Glasgow (Glásgua em português e Glaschu em gaélico escocês) é a maior cidade da Escócia, no Reino Unido. A sua forma aportuguesada é Glásgua. Localiza-se no sul da região, nas chamadas Lowlands. Tem cerca de 629501 habitantes (censo de 2001). Tem origem num povoado do século VI, tendo o seu desenvolvimento acelerado após a união da Escócia com a Inglaterra em 1707.
Há quem diga que a vantagem de Glásgua no comércio do tabaco perante outras cidade tem a ver com a localização geográfica.
Uma viagem de um barco mercante no século XVIII até Charleston, South Carolina ou Annapolis, Maryland era duas a três semanas mais curta do que uma outra partindo de Londres ou Bristol, o que tem repercursões na estructura de custos, (mais baixos) e no retorno do investimento.
No entanto, em contrapartida, o comércio com o continente europeu de reexportação do tabaco (o mais lucrativo) é mais longo a partir de Glasgow do que de Londres, o que contraria a vantagem inicial.
Mais importante parece ser o apurado sistema financeiro. Entre 1740 e 1770 foram fundados 6 novos bancos em Glásgua para financiar este comércio. Os empresários de Glagow têm modestas exigências quanto à redistribuição dos lucros. Apenas 5%. O resto, uma boa parte do lucro era reinvestido no negócio. O resultado foi que o comércio do tabaco de Glasgow se tornou uma das indústrias mais fortemente capitalizadas do Reino Unido (e do mundo) no século XVIII.

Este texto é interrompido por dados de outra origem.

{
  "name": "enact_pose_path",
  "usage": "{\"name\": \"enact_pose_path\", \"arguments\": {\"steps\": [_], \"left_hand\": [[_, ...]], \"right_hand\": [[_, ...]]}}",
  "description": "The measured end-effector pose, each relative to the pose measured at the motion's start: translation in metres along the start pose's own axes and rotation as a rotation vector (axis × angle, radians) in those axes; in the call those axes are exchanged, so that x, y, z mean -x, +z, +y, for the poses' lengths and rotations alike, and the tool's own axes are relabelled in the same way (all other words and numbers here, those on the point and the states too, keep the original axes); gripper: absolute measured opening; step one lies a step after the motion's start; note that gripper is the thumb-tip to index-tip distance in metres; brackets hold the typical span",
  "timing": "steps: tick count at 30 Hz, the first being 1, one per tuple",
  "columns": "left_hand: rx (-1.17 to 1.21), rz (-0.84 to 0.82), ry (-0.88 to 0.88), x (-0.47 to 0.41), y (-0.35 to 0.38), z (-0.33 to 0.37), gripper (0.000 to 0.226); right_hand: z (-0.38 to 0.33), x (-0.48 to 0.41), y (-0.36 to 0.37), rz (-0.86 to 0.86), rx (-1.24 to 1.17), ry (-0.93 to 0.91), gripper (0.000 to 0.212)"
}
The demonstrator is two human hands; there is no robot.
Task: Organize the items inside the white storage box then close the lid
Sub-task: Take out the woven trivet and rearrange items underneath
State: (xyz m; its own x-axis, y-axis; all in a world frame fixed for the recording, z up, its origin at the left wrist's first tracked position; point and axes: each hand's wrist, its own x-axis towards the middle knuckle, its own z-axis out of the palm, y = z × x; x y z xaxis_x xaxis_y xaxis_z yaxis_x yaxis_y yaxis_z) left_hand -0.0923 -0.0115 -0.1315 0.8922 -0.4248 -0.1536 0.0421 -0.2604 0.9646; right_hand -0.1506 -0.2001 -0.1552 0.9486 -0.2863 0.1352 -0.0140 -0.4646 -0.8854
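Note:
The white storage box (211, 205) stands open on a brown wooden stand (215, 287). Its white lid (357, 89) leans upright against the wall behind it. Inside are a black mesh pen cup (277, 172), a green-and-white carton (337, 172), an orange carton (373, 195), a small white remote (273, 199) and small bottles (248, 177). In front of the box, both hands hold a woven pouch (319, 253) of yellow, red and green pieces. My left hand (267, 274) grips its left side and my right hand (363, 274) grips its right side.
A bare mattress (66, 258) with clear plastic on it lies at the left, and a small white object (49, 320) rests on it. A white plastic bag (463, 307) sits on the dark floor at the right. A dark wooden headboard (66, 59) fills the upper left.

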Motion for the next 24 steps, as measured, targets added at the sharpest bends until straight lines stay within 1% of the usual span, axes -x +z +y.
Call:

Adam Smith, professor na Universidade de Glásgua entre 1751 e 1764 era amigo do comerciante de tabaco John Glassford, que o informava dos eventos nos EUA e que também se mostrava interessado no progresso de "A riqueza das nações"
Esta nova riqueza comercial criada em Glásgua tinha um correspondente interesse na educação e na ciência. A maioria dos filhos de comerciantes frequentavam a universidade, liam grego e latim. Em 1790 mais de metade dos alunos da Universidade de Glasgow eram de famílias de comerciantes e industriais, em comparação com apenas 8% na Universidade de Cambridge.
O efeito "trickle down".
As fortunas mercantis acumuladas pelo comércio de tabaco de Glasgow no século XVIII foram investidas na indústria no século XIX. Mesmo quando o comércio de tabaco abrandou, a cidade de Glasgow manteve-se um importante centro económico.